La pellicola è un adattamento cinematografico del libro del 1972 di John Pearson The Profession of Violence: The Rise and Fall of the Kray Twins e la rielaborazione critica della trama proposta dal regista Brian Helgeland fluttua tra un gangster movie all’americana come Bronx o Quei bravi ragazzi e il noir classico, con elementi di stilizzazione comico/grottesca, e spazia nella cosmicità dello sdoppiamento dei due protagonisti: Reggie Kray, con il suo atteggiamento spavaldo, è vitalizzato da uno spirito conflittuale, a metà tra romanticismo e gelida brutalità; Ron Kray, omosessuale dichiarato e provocatorio, è uno schizofrenico continuamente acceso da scatti d’ira violenta.
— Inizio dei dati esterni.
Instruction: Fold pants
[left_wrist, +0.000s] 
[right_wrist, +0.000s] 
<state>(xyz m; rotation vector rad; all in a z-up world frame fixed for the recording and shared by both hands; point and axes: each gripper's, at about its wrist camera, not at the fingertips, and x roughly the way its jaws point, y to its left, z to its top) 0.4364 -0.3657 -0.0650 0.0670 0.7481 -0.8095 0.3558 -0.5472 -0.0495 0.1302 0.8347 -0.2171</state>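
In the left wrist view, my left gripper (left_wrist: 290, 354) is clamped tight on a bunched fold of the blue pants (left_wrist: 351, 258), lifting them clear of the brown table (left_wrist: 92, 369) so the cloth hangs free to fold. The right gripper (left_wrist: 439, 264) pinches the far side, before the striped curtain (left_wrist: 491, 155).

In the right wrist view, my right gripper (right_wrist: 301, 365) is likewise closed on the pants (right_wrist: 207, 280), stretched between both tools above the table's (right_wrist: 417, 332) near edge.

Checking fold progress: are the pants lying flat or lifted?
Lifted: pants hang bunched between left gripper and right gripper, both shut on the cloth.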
Con due personalità così forti e ben strutturate, il rischio di collisione è altissimo e non si farà attendere. Specialmente quando Reggie s’innamora della fanciulla Frances, interpretata dalla deliziosa Emily Browning. Il personaggio rappresenta una sorta di “spalla” tra i due Kray, facendo da controparte ad una sceneggiatura che è tutta (troppo) dalla parte di Hardy.
Non solo, infatti, è lei la voce narrante che si fa sempre più minacciata durante il film ma è spesso il pomo della discordia tra i due fratelli. Ron, il fratello più squilibrato, la identifica immediatamente come un pericolo – una sorta di femme fatale – temendo per l’integrità della relazione con il gemello, una possibilità da contrastare con ogni forza. Reggie, chiaramente, non è dello stesso avviso ma effettivamente sembra perdere il controllo sui loro loschi affari. Nascono così dinamiche paradossali – in un triangolo non considerato e mal desiderato – che sfociano in una tensione sempre più “pulp-abile”.
Ma oltre quest’intreccio fatto di invidia, sofferenza e gelosia cosa resta di Legend? Poco o nulla. Eppure nel cast c’è Paul Anderson (Albert Donoghue) in rampa di lancio dopo la prova in Peaky Blinders impersonando Arthur Shelby, o Christopher Eccleston (Leonard "Nipper" Read) che nei panni del sovrintendente chiede vendetta allo sceneggiatore. La costruzione di questi interpreti è eccessivamente lasciata – forse volutamente? – a sé stessa. Legend funziona, infatti, per la prima ora (su 131 minuti complessivi, troppi), fino a quando la natura e lo sviluppo dei suoi personaggi sono ancora incerti e ambigui, dopodiché il racconto si appiattisce sul già noto: da una parte l’indissolubile legame di sangue (quello tra i due fratelli, con Reggie che sa di doversi affrancare dall’ingestibile Ronnie, ma non potrà mai farlo), dall’altra il legame amoroso e fatale tra un uomo e una donna. Con quest’ultima continuamente in cerca di un cambiamento nell’altro che, per prima, sa non potrà mai esserci. Insomma le interpretazioni degli attori battono 3 a 0 a tavolino la trama. Un’occasione sprecata?